Kontak yang erat dengan hewan peliharaan seperti anjing dan kucing diyakini memiliki efek protektif terhadap terjadinya penyakit alergi. Penelitian di Amerika Serikat melaporkan adanya peningkatan sekresi IL-10 dan IL-13 serta penurunan sensitisasi alergi dan dermatitis atopi pada anak yang terpapar dengan hewan peliharaan anjing saat bayi.27 Sebuah studi di New Zealand menemukan interaksi yang sinergis antara paparan terhadap anjing dan kucing yang berhubungan dengan rendahnya risiko atopi pada anak dan dewasa.28
Pada studi ini ditemukan adanya hubungan yang bermakna antara prevalensi asma dengan riwayat pemberian ASI eksklusif (p= 0,001). Hubungan pemberian ASI dengan kejadian alergi telah banyak dibahas dalam berbagai studi. Pemberian ASI eksklusif sampai usia 6 bulan akan banyak memberikan pengaruh pada respons imun. Sejumlah studi
menyatakan pemberian ASI eksklusif selama 4-6 bulan akan mencegah timbulnya atopi dan asma pada anak.29 Studi ini didukung oleh sebuah studi di Swedia yang menemukan bahwa ASI eksklusif mencegah berkembangnya penyakit alergi seperti dermatitis atopi, asma, dan rhinitis alergi.30 Namun sebuah studi lain terhadap 200 bayi baru lahir sebaliknya menemukan bahwa
pemberian ASI eksklusif ≥ 9 bulan berhubungan dengan peningkatan
dermatitis atopi dan gejala hipersensitifitas terhadap makanan pada anak.31 Dan sebuah studi di Denmark menyatakan tidak ada pengaruh menyusui secara eksklusif ataupun tidak terhadap perkembangan penyakit alergi.32
Pada penelitian ini sejumlah 8 anak yang mengalami paparan polusi dijumpai memiliki hasil positif asma berdasarkan kuesioner ISAAC namun tidak didapati adanya hubungan yang bermakna antara keduanya (P= 0.217). Paparan polusi diduga memiliki pengaruh terhadap timbulnya penyakit alergi.
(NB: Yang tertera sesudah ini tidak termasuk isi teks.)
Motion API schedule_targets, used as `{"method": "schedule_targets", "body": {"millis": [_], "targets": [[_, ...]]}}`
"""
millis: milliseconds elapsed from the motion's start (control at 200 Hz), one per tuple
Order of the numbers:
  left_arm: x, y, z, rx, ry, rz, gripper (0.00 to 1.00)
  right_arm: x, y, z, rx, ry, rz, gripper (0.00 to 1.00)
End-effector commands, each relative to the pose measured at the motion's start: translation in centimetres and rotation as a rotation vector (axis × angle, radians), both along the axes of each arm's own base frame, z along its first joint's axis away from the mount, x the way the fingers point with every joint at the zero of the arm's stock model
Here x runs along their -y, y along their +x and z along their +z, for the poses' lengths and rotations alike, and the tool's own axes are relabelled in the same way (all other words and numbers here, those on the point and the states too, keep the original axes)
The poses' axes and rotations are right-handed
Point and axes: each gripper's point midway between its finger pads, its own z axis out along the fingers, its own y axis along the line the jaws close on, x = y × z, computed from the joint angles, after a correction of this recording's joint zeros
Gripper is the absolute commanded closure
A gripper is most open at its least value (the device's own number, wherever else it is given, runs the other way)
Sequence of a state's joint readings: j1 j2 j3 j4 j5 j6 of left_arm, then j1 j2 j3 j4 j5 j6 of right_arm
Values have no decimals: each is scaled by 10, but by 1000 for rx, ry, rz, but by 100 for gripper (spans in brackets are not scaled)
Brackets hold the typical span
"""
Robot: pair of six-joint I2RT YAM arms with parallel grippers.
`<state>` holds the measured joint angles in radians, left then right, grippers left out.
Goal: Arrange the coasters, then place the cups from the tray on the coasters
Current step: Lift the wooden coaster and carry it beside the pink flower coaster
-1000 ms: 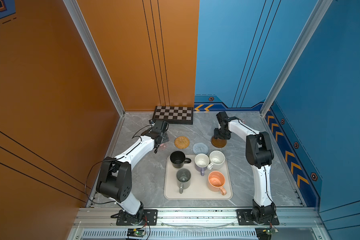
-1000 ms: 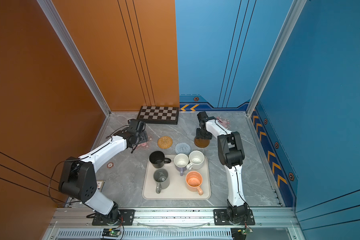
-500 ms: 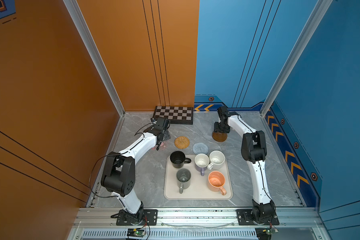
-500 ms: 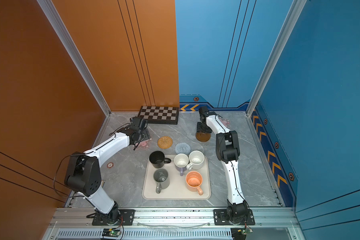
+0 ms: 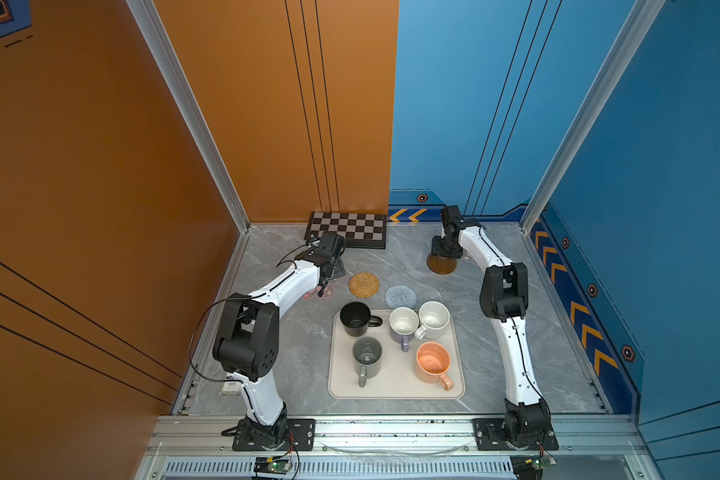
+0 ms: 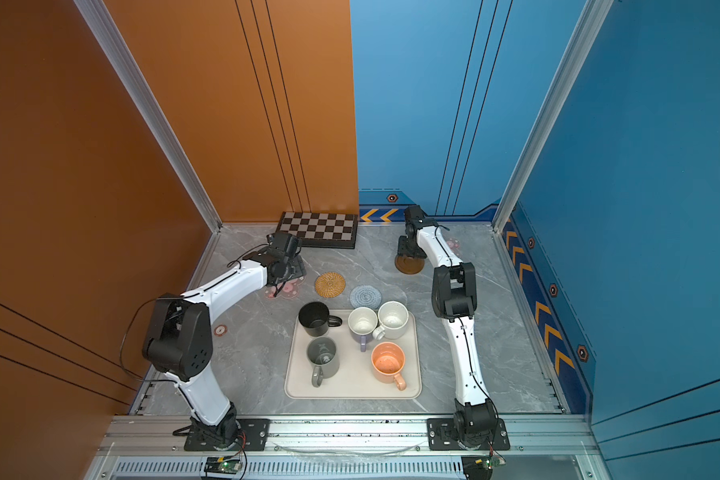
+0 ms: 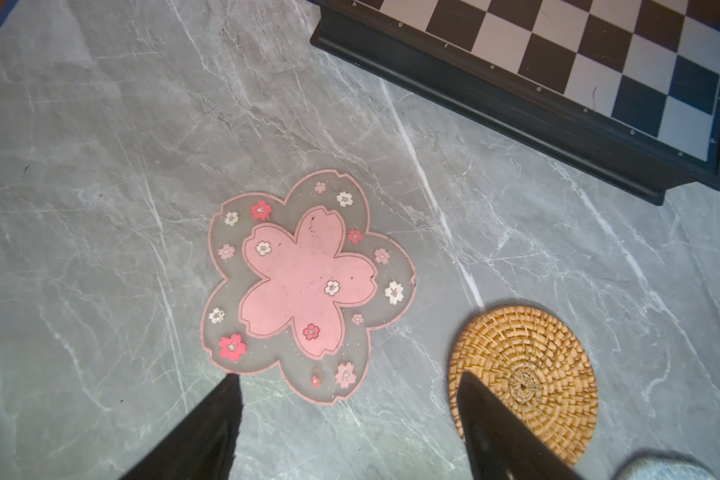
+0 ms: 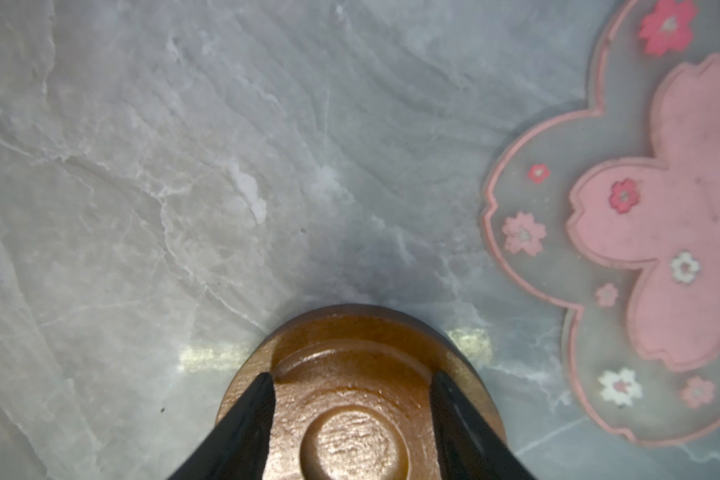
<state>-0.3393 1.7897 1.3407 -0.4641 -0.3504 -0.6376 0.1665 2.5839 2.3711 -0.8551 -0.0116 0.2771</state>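
The grey marble worktop (image 5: 404, 257) carries everything; on its near half the cream-beige rounded tray (image 5: 395, 384) holds all five cups, a black mug (image 5: 355, 319), a grey mug (image 5: 366, 356), a lavender mug (image 5: 403, 326), a speckled cream mug (image 5: 433, 319) and a peach-orange mug (image 5: 432, 362), none yet on a mat; the black-and-grey chequered board (image 5: 348, 228) lies at the back, outside the job.

The step in hand, as I judge it, is arranging the coasters; the round woven tan rattan coaster (image 5: 363, 284) and the light-blue crochet coaster (image 5: 400, 296) lie just beyond the tray, near each other but apart. The dark-brown wooden disc coaster (image 5: 441, 264) lies flat further back on the right, near a translucent pink-blossom flower coaster (image 8: 661, 232); the right gripper (image 8: 350, 376) has its jaws about half open, both tips set on the disc's upper face and not around its rim, so nothing is clasped; to slide it well, keep even downward pressure and steer clear of the blossom mat.

The left gripper (image 7: 348, 376) hangs over the second pink-blossom flower coaster (image 7: 308, 286), jaws wide and empty; that mat looks thin and flush, so pinching seems hard; pressing one tip on a petal and dragging should serve, leaving room beside the rattan for a mug and its handle.
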Motion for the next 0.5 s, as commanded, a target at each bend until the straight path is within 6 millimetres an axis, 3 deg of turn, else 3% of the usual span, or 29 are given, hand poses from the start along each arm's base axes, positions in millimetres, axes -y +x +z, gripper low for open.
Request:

Studi yang menilai hubungan paparan polusi dan asap rokok terhadap kejadian alergi menemukan kalau paparan polusi dan asap rokok dimasa prenatal adalah faktor risiko terjadinya wheezing dan asma pada
anak di usia prasekolah.33
Kelainan atopi dapat didiagnosis dengan adanya riwayat individu atau keluarga yang dikonfirmasikan dengan adanya IgE alergen spesifik atau dengan hasil uji tusuk kulit yang positif.34 Pada studi ini digunakan riwayat
keluarga (trace card) sebagai acuan penilaian risiko atopi, dimana sesuai dengan rekomendasi American Academy of Pediatrics (AAP) dan European
committees riwayat atopi pada keluarga dapat digunakan untuk identifikasi
bayi / anak risiko tinggi yang layak mendapat pencegahan alergi.
Keterbatasan pada studi ini adalah tidak digunakannya pemeriksaan standar emas untuk memastikan diagnosis asma pada anak yaitu dengan spirometri, sehingga kemungkinan kesalahan diagnosis dapat terjadi.
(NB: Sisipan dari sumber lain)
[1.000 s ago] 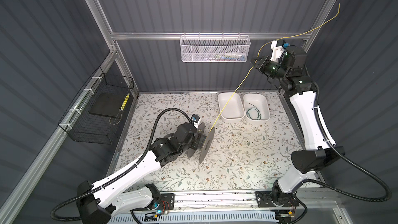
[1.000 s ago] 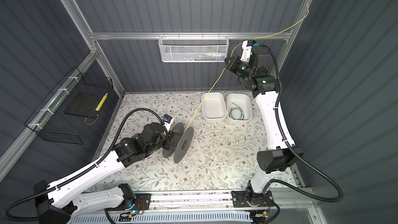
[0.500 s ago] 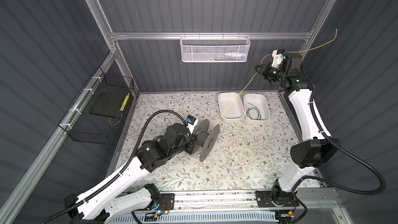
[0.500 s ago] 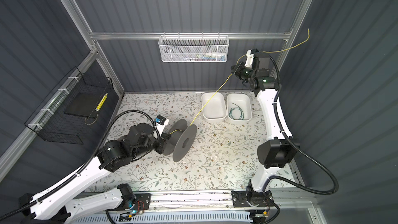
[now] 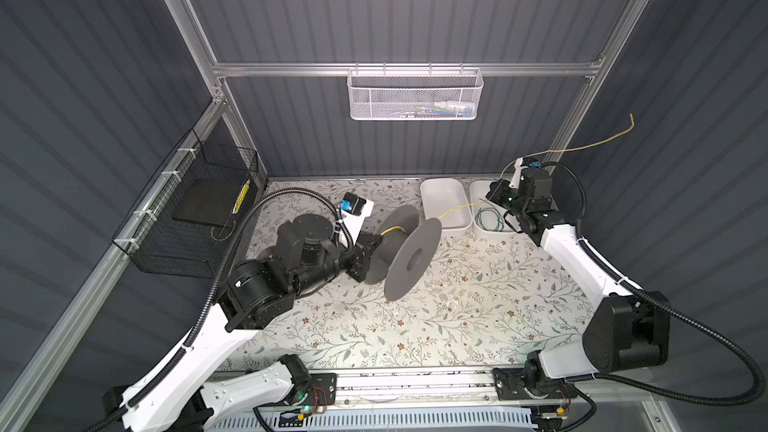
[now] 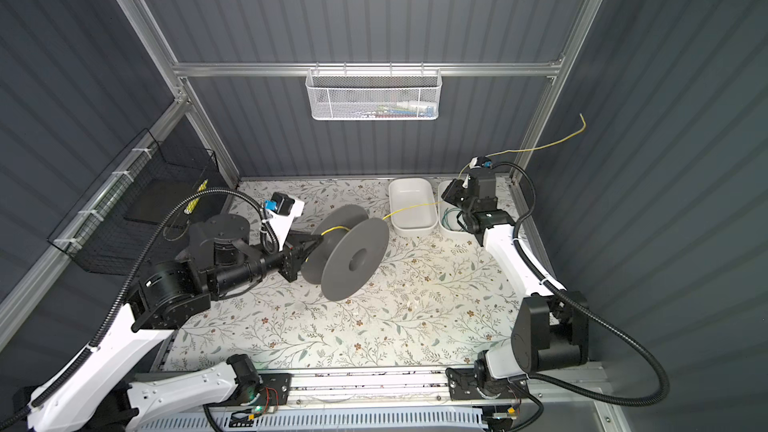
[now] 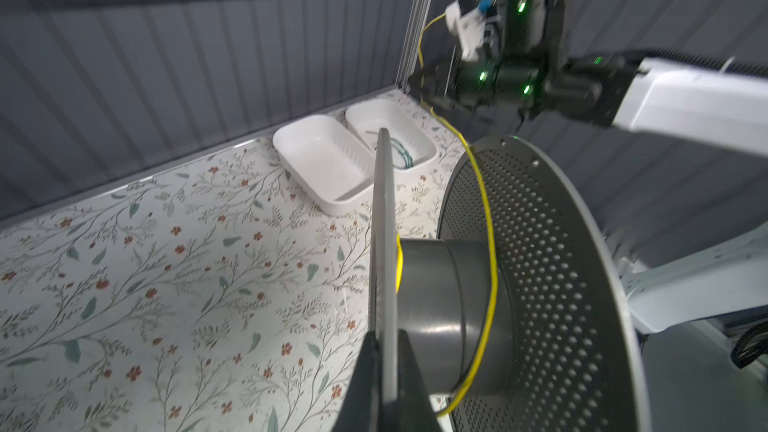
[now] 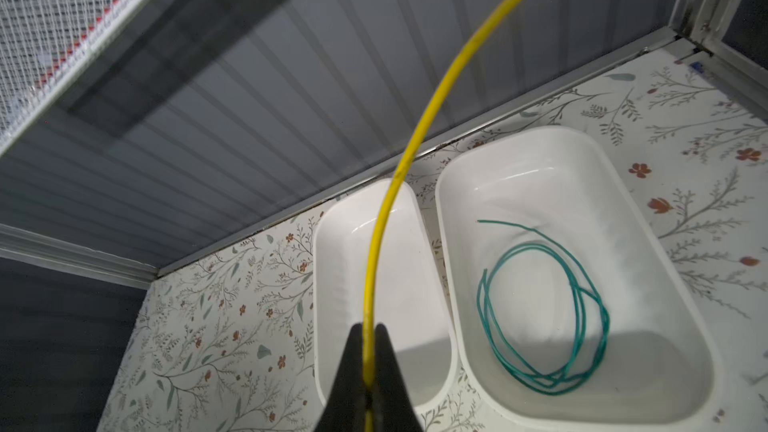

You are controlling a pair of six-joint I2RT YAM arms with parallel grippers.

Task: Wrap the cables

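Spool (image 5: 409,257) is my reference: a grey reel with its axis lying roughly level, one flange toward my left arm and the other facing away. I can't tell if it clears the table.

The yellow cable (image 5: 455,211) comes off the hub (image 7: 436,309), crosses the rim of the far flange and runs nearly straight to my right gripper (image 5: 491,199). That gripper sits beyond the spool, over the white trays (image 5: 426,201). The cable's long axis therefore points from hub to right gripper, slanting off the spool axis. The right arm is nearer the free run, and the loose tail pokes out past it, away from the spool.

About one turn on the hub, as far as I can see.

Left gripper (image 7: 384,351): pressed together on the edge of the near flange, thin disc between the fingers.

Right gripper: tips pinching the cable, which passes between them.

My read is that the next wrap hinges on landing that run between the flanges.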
Studi lebih lanjut dengan pemantauan jangka panjang yang menyeluruh serta menggunakan pemeriksaan yang lebih lengkap seperti, spirometri, peak flow meter dan uji tusuk kulit dibutuhkan untuk memastikan diagnosis asma dan alergi dalam rangka menelusuri hubungan asma dan alergi pada anak dengan jumlah saudara kandung yang dimiliki.